En los funerales de Victor Hugo —que había vuelto del exilio con la República—, celebrados en el Panteón en 1885, se alcanzó la cumbre de la liturgia republicana. (La historia de esta ceremonia la escuchó muy a menudo uno de los autores de este libro de boca de su abuelo, Théodule-Ladislas-Albert Barreau, quien asistió a ella a la edad de veinte años.)

Ésta es la razón por la que aquella época, a pesar de la miseria obrera, está legítimamente calificada como
Belle
[bella], puesto que se creía en el progreso: «La humanidad se levanta, todavía vacilante pero, con la frente bañada por la oscuridad, camina hacia la aurora». La felicidad procede de la esperanza, mucho más que del dinero. Nuestra época es infinitamente más rica en el aspecto material, pero los jóvenes, mucho más mimados, tienen menos esperanza.

Por otra parte, éste fue un período de paz. La guerra de 1870 había sido corta y la de Secesión lejana. En cuanto a las expediciones coloniales, que exaltaban a Psichari, y sus sombras (represiones, masacres), se ignoraban. Una vez más, se consideraba superada la posibilidad de la guerra. En 1911, Norman Angell, ensayista inglés, se permitía escribir: «La guerra entre Gran Bretaña y Alemania es imposible, porque si se produjera se arruinarían las Bolsas de Londres y de Berlín...». Sin embargo, las amenazas pesaban sobre el siglo.

El gran Imperio austríaco caía en la ruina. En 1867, Francisco José se veía obligado a conceder una amplia autonomía a Hungría. Desde entonces se habló de «Austria-Hungría». Pero checos y croatas se agitaban. A pesar de todo, los Habsburgo ocuparon en 1878 Bosnia, arrancada al Imperio otomano y que contaba con un número importante de población serbia (que soñaba con anexionarse a la Serbia independiente). La anexión se produjo en 1908. Las reivindicaciones de los eslavos del sur fueron incrementando su violencia, adquiriendo un carácter terrorista.
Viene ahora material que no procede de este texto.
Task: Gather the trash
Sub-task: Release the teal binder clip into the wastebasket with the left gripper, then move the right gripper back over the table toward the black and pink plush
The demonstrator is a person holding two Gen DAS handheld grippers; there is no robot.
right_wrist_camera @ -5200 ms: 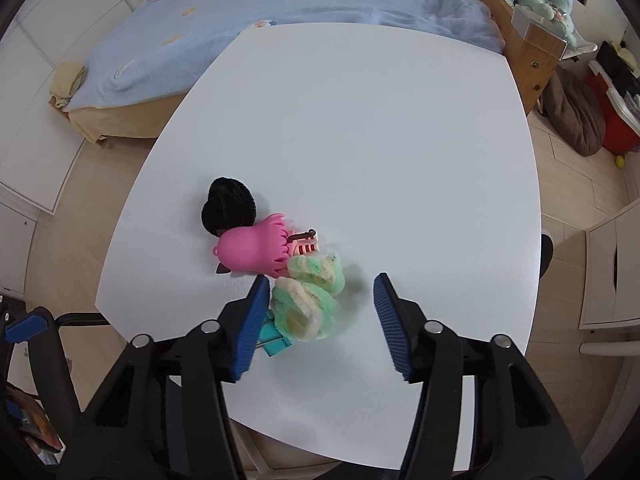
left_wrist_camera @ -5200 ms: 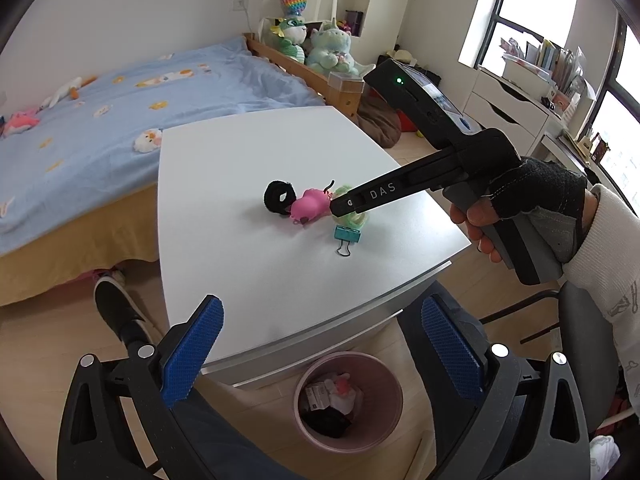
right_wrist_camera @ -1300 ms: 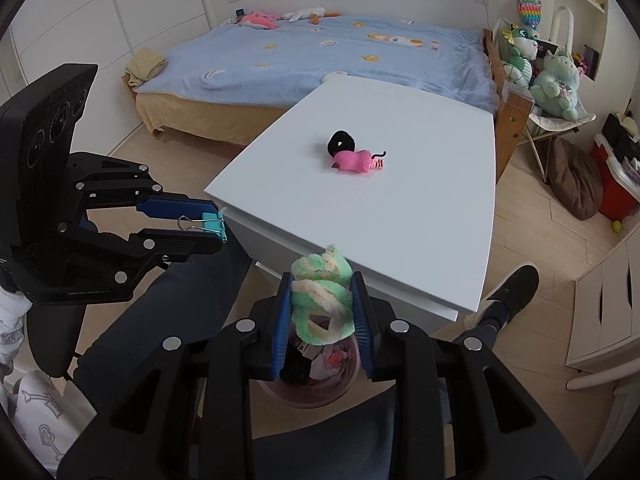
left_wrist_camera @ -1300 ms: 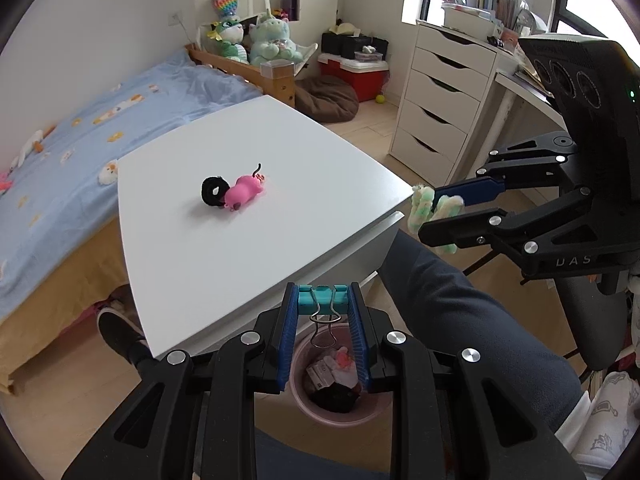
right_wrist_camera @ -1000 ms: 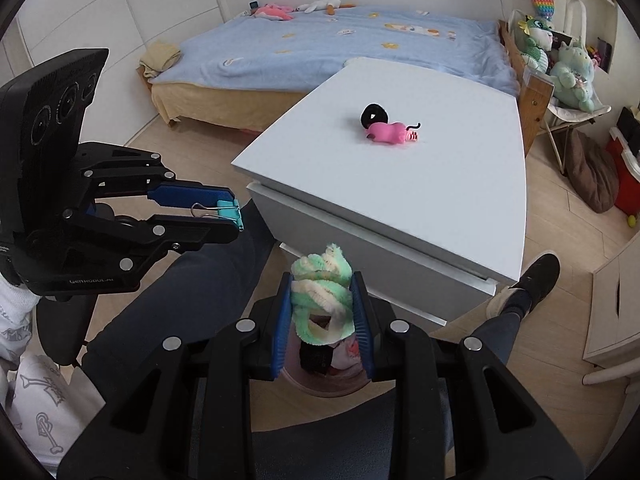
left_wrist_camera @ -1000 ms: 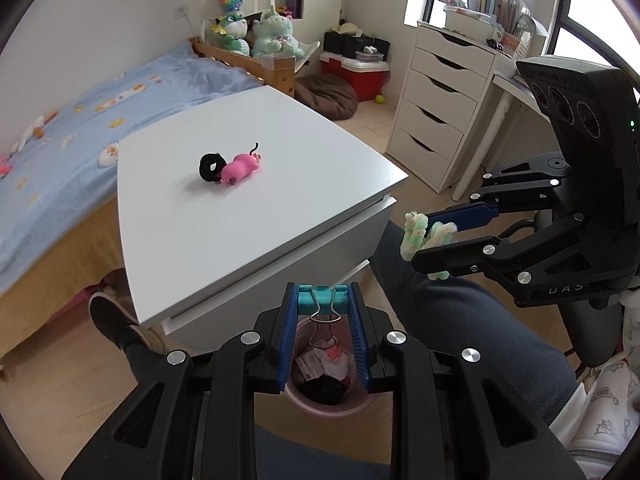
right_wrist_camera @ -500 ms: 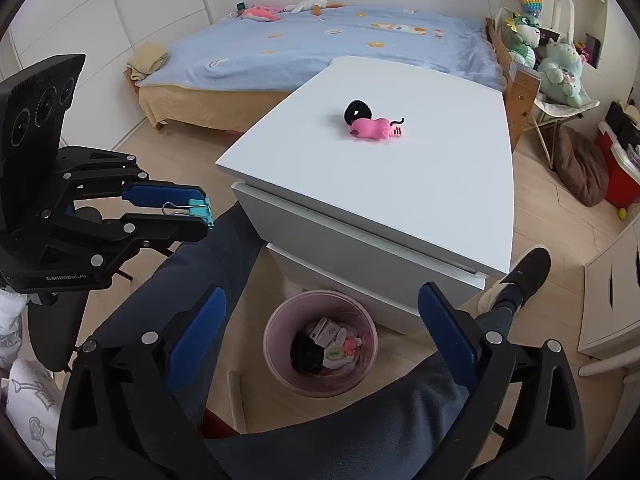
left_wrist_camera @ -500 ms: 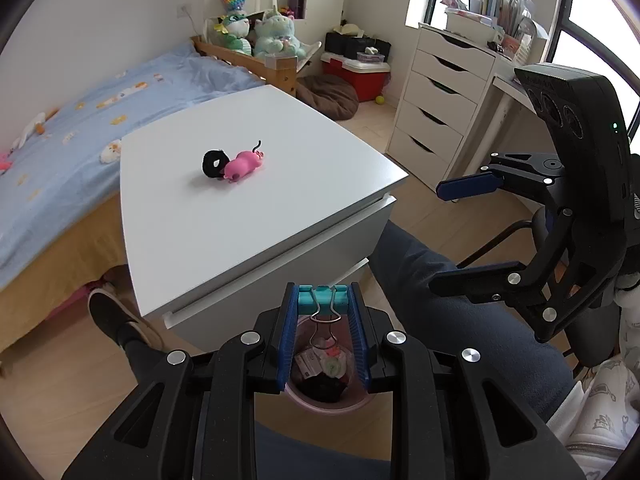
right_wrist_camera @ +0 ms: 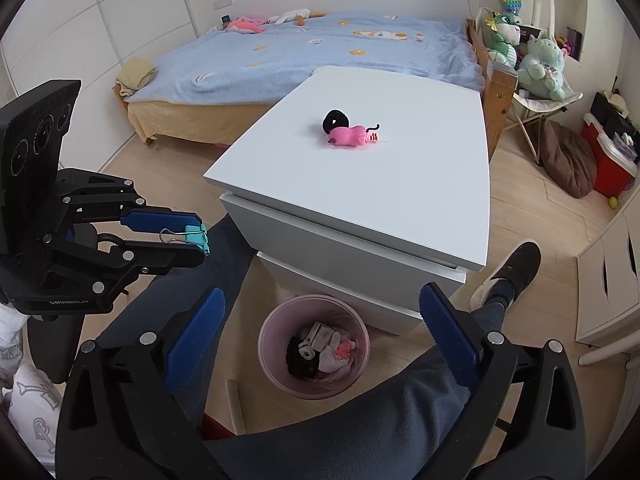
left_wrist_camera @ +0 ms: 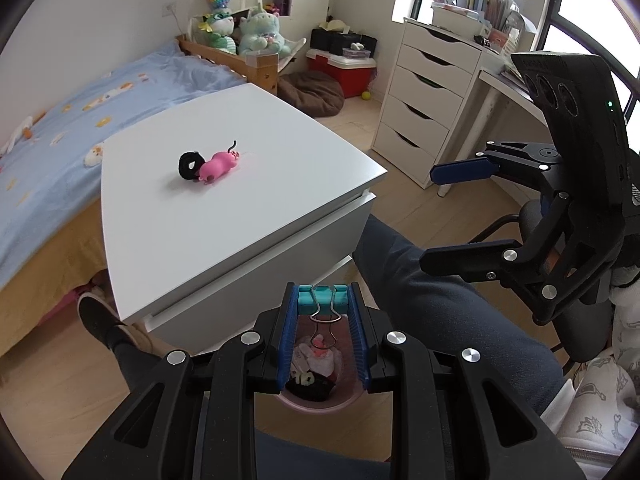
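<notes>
Left gripper (left_wrist_camera: 323, 312), bottom centre of left wrist view: fingers narrow, clamped on teal binder clip (left_wrist_camera: 322, 300) by its body, wire handles hanging down twd camera. Clip small, light, stiff metal w/ slick painted sides; prob. drops clean once fingers part, no snag risk. Hangs right above pink trash bin (right_wrist_camera: 272, 344), lower centre of right wrist view, already holding wrappers + dark scraps.

Right gripper (right_wrist_camera: 320, 320), bottom of right wrist view: fingers spread wide, nothing between them, also over bin.

Farther up, mid-frame: white surface (right_wrist_camera: 420, 200) w/ pink toy mouse (right_wrist_camera: 351, 136) touching black hair tie (right_wrist_camera: 335, 120). Mouse looks soft rubbery or plush, light, squashy; best pinched across fat middle of body, not thin tail. Hair tie limp, stretchy, light; needs one finger through loop or pinch across band, else likely to slide flat on smooth top.

Beyond, upper frame: blue bed (right_wrist_camera: 320, 48).
</notes>
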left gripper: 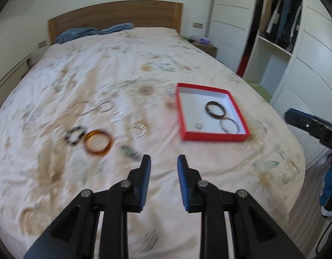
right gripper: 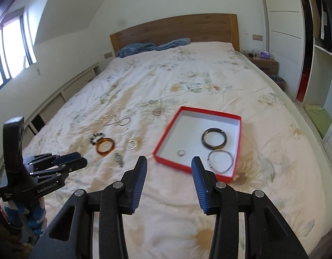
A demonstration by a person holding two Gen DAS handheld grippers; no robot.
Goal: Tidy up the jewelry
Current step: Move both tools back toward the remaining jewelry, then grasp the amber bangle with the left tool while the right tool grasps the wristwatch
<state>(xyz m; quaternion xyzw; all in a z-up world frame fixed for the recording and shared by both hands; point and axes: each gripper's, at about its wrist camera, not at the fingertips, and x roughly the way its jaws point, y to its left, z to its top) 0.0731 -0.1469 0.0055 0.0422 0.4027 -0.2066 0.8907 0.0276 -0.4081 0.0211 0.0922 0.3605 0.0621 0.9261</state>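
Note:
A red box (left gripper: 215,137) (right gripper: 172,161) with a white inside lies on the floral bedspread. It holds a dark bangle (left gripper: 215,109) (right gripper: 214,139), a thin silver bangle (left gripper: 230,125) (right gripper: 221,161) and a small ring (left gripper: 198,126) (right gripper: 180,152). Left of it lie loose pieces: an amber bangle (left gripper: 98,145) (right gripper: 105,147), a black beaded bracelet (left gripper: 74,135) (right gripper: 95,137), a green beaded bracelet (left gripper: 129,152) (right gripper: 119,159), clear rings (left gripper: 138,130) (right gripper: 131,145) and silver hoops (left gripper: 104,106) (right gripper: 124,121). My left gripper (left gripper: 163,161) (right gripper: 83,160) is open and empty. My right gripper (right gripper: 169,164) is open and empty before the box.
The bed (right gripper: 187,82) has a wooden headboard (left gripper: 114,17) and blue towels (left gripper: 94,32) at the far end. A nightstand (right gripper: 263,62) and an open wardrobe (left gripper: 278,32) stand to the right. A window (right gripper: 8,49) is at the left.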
Las islas británicas, por su parte, se veían desgarradas por el patriotismo irlandés. En Irlanda, el Sinn Fein («nosotros solos») de Arthur Griffith reclamaba el
Home
Rule,
que Westminster rechazó en 1886 y 1892, a pesar del primer ministro Gladstone. Este bloqueo desembocó en un levantamiento sangriento contra los ingleses en la Semana Santa de 1916 (en plena guerra).

Pero más tarde, las amenazas procedieron de la expansión alemana.

Unificada e industrializada, Alemania, con sesenta y siete millones de habitantes, se había convertido en la primera potencia económica de Europa. Buscaba su lugar bajo el sol. En 1890, el káiser se deshizo de Bismarck. Éste se retiró a Pomerania, criticando con amargura al emperador, y murió en 1898.

Guillermo II, nieto de Guillermo I (reinaba desde 1888), no valía lo mismo que su abuelo. A pesar de su formidable industria, Alemania sólo se había quedado con las migajas del festín colonial. Alsacia-Lorena le había alineado con los franceses; entonces, Guillermo entró en conflicto con el zar, su aliado tradicional. Como contrapartida, Alemania ejercía una especie de protectorado sobre Austria-Hungría y Turquía; pero se trataba de imperios inestables.

Su ejército, el más poderoso del mundo, era tan fuerte que Guillermo II, muy poco inteligente, se creyó invencible. Con el fin de deshacerse para siempre de Francia, el Estado Mayor alemán había ideado un plan, el plan Schlieffen, que consistía en sorprender al ejército francés por la espalda violando la neutralidad de Bélgica.

Imparable estratégicamente, aquel plan —que recuperó Moltke, sucesor de Schlieffen, en 1906— era políticamente absurdo por lo evidente que resultaba que Gran Bretaña, que había creado Bélgica para salvaguardar Amberes, nunca aceptaría la ocupación de ese país por parte de un ejército continental. De hecho, ésta había sido la razón principal de su encarnizada oposición a Napoleón. Y Alemania, a pesar de sus recientes construcciones navales, no tenía medios para enfrentarse en altamar a la flota inglesa. Además, Guillermo II, a quien Moltke mantenía aislado, estaba convencido de que el Reich aplastaría a Francia en pocas semanas, igual que en 1870.